■ **TASK PROMPT**:
Type out the lines below exactly, pictures excluded.

**** EXERCISE DATA ****

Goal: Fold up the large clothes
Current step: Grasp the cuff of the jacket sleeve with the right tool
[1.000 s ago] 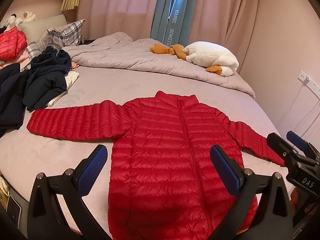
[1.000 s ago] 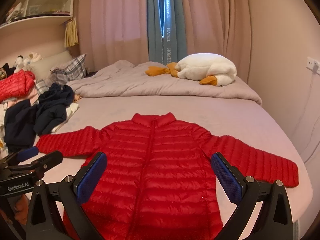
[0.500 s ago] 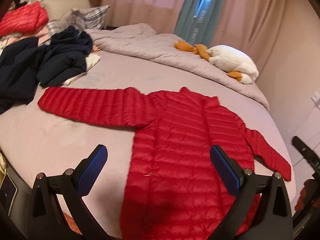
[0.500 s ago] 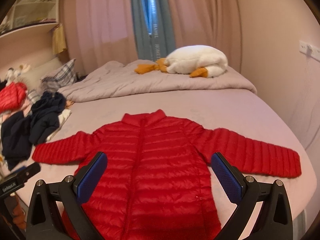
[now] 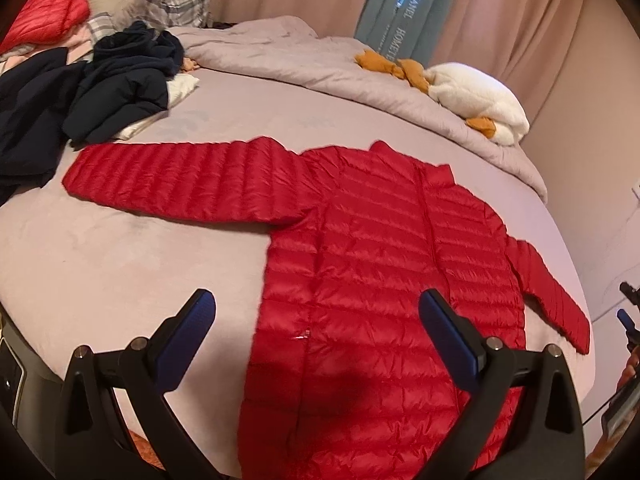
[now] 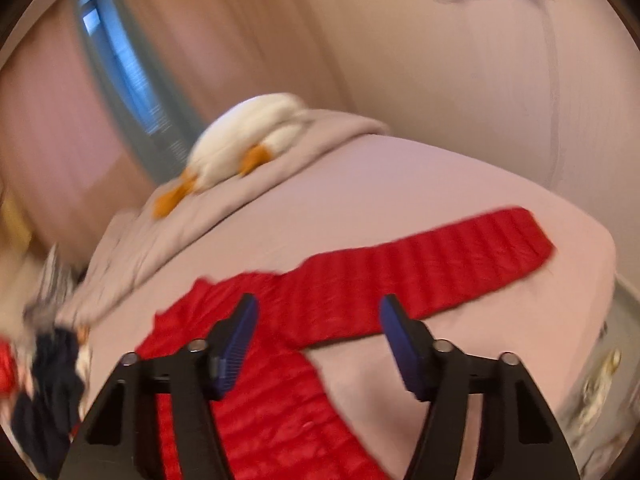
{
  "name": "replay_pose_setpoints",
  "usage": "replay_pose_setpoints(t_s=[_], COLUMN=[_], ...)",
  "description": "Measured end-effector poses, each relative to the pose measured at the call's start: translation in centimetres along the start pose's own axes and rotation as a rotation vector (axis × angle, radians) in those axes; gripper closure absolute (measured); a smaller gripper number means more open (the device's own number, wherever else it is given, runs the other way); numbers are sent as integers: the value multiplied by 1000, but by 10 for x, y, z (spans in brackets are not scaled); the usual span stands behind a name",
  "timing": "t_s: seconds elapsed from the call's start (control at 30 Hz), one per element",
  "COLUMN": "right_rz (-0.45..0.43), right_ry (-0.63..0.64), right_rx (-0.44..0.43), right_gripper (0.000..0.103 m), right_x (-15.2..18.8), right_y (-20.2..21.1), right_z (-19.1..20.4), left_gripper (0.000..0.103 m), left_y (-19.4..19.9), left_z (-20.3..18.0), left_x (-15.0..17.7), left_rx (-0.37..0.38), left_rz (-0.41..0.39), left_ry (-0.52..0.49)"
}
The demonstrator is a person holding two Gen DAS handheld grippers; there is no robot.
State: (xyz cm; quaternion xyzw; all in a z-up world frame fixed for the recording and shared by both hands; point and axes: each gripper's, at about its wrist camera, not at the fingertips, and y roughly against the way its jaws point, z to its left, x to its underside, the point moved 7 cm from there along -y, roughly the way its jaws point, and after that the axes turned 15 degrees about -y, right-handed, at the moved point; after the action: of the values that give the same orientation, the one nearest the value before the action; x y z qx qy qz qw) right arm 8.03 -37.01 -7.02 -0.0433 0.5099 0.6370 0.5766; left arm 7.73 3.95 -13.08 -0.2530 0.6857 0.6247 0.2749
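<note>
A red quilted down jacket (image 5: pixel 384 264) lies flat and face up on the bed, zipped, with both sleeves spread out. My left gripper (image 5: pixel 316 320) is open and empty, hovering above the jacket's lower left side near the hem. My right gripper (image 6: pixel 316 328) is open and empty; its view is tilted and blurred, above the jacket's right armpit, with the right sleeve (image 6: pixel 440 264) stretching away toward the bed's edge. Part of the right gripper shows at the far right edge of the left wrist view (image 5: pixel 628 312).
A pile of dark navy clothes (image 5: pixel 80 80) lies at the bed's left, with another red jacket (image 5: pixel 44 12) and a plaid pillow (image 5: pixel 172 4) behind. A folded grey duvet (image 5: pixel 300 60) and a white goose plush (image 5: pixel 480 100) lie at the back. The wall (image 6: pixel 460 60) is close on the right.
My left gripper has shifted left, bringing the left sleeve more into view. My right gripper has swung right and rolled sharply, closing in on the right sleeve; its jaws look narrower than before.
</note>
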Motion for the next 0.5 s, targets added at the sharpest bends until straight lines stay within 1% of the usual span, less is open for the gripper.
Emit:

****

■ **FINAL ANSWER**:
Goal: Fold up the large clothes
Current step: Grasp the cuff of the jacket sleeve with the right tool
[1.000 s ago] 
[1.000 s ago] 
[0.500 s ago] 
[0.500 s ago] 
[now] 
[now] 
{
  "name": "replay_pose_setpoints",
  "usage": "replay_pose_setpoints(t_s=[_], COLUMN=[_], ...)",
  "description": "Measured end-effector poses, each relative to the pose measured at the call's start: translation in centimetres along the start pose's own axes and rotation as a rotation vector (axis × angle, radians) in those axes; gripper closure absolute (measured); a smaller gripper number means more open (the device's own number, wherever else it is given, runs the other way); numbers are sent as integers: the value multiplied by 1000, but by 10 for x, y, z (spans in brackets are not scaled); the usual span stands behind a name",
  "timing": "t_s: seconds elapsed from the call's start (control at 30 Hz), one per element",
  "COLUMN": "right_rz (-0.45..0.43), right_ry (-0.63..0.64), right_rx (-0.44..0.43), right_gripper (0.000..0.103 m), right_x (-15.2..18.8), right_y (-20.2..21.1), right_z (-19.1..20.4), left_gripper (0.000..0.103 m), left_y (-19.4..19.9), left_z (-20.3..18.0), left_x (-15.0..17.7), left_rx (-0.37..0.38), left_rz (-0.41..0.39), left_ry (-0.52..0.49)"
}
The demonstrator is a person holding two Gen DAS handheld grippers; there is no robot.
State: (xyz cm; quaternion xyzw; all in a z-up world frame fixed for the recording and shared by both hands; point and axes: each gripper's, at about its wrist camera, not at the fingertips, and y roughly against the way its jaws point, z to its left, x to its underside, the point moved 7 cm from there along -y, roughly the way its jaws point, and after that the axes turned 15 degrees about -y, right-handed, at the moved point; after the action: of the values that give the same orientation, the one nearest the value before the action; x y z qx qy qz qw) right arm 8.03 -37.01 -7.02 -0.0433 0.5099 0.6370 0.5766; left arm 7.73 3.95 -13.08 -0.2530 0.6857 0.6247 0.2749
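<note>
A red quilted down jacket (image 5: pixel 384 264) lies flat and face up on the bed, zipped, with both sleeves spread out. My left gripper (image 5: pixel 316 320) is open and empty, hovering above the jacket's lower left side near the hem. My right gripper (image 6: pixel 316 328) is open and empty; its view is tilted and blurred, above the jacket's right armpit, with the right sleeve (image 6: pixel 440 264) stretching away toward the bed's edge. Part of the right gripper shows at the far right edge of the left wrist view (image 5: pixel 628 312).
A pile of dark navy clothes (image 5: pixel 80 80) lies at the bed's left, with another red jacket (image 5: pixel 44 12) and a plaid pillow (image 5: pixel 172 4) behind. A folded grey duvet (image 5: pixel 300 60) and a white goose plush (image 5: pixel 480 100) lie at the back. The wall (image 6: pixel 460 60) is close on the right.
My left gripper has shifted left, bringing the left sleeve more into view. My right gripper has swung right and rolled sharply, closing in on the right sleeve; its jaws look narrower than before.
</note>
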Motion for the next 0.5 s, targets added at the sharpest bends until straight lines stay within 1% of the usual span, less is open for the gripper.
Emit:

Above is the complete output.